Le reazioni avverse più comuni che hanno determinato la modifica della dose (riduzione o interruzione temporanea della dose) sono state eGFR ridotta (voclosporina 23,6%, placebo 6,8%), compromissione renale (voclosporina 3,0%, placebo 0,8%) e insufficienza renale acuta (voclosporina 0,7%, placebo 0). Le reazioni avverse più comuni che hanno determinato l'interruzione permanente del medicinale sono state eGFR ridotta (voclosporina 3,7%, placebo 1,9%) e compromissione renale (voclosporina 1,9%, placebo 1,5%). In seguito a una riduzione dell'eGFR, il tempo di recupero mediano è stato di 49 giorni per i pazienti trattati con voclosporina con una riduzione dell'eGFR ≥ 20%. Analogamente, per i pazienti con una riduzione dell'eGFR ≥ 30%, il tempo di recupero mediano è stato di 102 giorni con voclosporina.

L'ipertensione è stata segnalata nel 19,1% dei pazienti con voclosporina e nell'8,6% dei pazienti con placebo. L'incidenza dell'ipertensione è stata massima nelle prime 4 settimane di trattamento con voclosporina ed è diminuita successivamente. L'ipertensione è stata severa nell'1,1% dei pazienti con voclosporina e nello 0,8% dei pazienti con placebo. L'ipertensione grave ha interessato l'1,9% dei pazienti con voclosporina e lo 0,4% dei pazienti con placebo.

Lo schema delle reazioni avverse con la prosecuzione del trattamento (da 12 a 36 mesi) è risultato coerente con quello osservato nel primo anno di trattamento; tuttavia, l'incidenza della maggior parte degli eventi è stata inferiore negli anni successivi. L'incidenza complessiva delle infezioni è stata del 49,1% nel gruppo con voclosporina e del 43,0% nel gruppo con placebo. Le infezioni che hanno interessato almeno il 5% dei pazienti che avevano ricevuto la voclosporina e con frequenza superiore di almeno l'1% rispetto ai pazienti che avevano ricevuto il placebo sono state infezione delle vie urinarie, infezione delle vie respiratorie superiori, infezione virale delle vie respiratorie superiori e gastroenterite. Le infezioni gravi hanno interessato il 6,9% dei pazienti con voclosporina e l'8,0% dei pazienti con placebo; le più comuni sono state infezione da Coronavirus (voclosporina 1,7%, placebo 5,0%) e polmonite virale (voclosporina 1,7%, placebo 0%). Le reazioni avverse che suggerivano una tossicità renale e che si sono verificate con frequenza maggiore nei pazienti con voclosporina rispetto ai pazienti con placebo sono state eGFR ridotta (10,3% verso 5,0%) e compromissione renale (3,4% verso 2,0%). L'ipertensione è stata segnalata nell'8,6% dei pazienti con voclosporina e nel 7,0% dei pazienti con placebo.
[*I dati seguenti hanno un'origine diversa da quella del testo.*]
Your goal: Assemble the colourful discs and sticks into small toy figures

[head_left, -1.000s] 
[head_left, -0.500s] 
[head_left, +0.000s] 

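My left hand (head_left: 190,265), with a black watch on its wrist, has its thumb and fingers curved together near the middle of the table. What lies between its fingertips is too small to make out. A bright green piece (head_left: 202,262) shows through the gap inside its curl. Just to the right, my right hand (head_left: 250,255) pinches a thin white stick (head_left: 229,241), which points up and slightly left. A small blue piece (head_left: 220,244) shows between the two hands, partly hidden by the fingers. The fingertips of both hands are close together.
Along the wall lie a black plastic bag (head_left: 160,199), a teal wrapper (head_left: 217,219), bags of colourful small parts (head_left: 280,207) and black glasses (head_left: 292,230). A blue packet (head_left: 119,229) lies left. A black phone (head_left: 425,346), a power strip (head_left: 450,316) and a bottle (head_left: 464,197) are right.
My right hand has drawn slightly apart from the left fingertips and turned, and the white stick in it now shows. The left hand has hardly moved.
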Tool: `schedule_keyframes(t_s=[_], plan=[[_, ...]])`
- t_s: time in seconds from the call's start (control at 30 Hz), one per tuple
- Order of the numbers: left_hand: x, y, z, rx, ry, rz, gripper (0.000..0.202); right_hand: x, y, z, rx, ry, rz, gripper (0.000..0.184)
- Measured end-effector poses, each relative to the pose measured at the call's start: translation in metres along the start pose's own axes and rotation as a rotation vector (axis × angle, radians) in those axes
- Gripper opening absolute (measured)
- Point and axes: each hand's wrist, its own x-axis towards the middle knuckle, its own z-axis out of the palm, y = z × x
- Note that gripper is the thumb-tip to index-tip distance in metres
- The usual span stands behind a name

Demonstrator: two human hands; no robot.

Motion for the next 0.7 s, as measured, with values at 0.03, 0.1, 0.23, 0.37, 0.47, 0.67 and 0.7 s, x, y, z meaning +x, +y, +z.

Sono stati segnalati casi di sovradosaggio accidentale con la Voclosporina; i sintomi comprendevano tremore e tachicardia. In uno studio di interazione su volontari sani, la co-somministrazione di ketoconazolo con la voclosporina ha determinato un aumento pari a 18,6 volte nell'esposizione alla voclosporina, e sono stati osservati aumenti della creatinina sierica, riduzioni dei livelli sierici di magnesio, e aumenti della pressione arteriosa. I sintomi di sovradosaggio con altri inibitori della calcineurina (ma non osservati con la voclosporina) comprendono cefalea, nausea e vomito, infezioni, orticaria, letargia, alterazioni nei livelli degli elettroliti e aumenti dell'azoto ureico ematico, e nell'alanina aminotransferasi.

Non è disponibile alcun antidoto specifico per la terapia con voclosporina. In caso di sovradosaggio, è necessario adottare misure di supporto generali e un trattamento sintomatico, compresa l'interruzione temporanea del trattamento con voclosporina e la valutazione dei livelli di azoto ureico ematico, creatinina sierica, eGFR e alanina aminotransferasi.

3 anni

Conservare nel blister originale per proteggere il medicinale dall'umidità.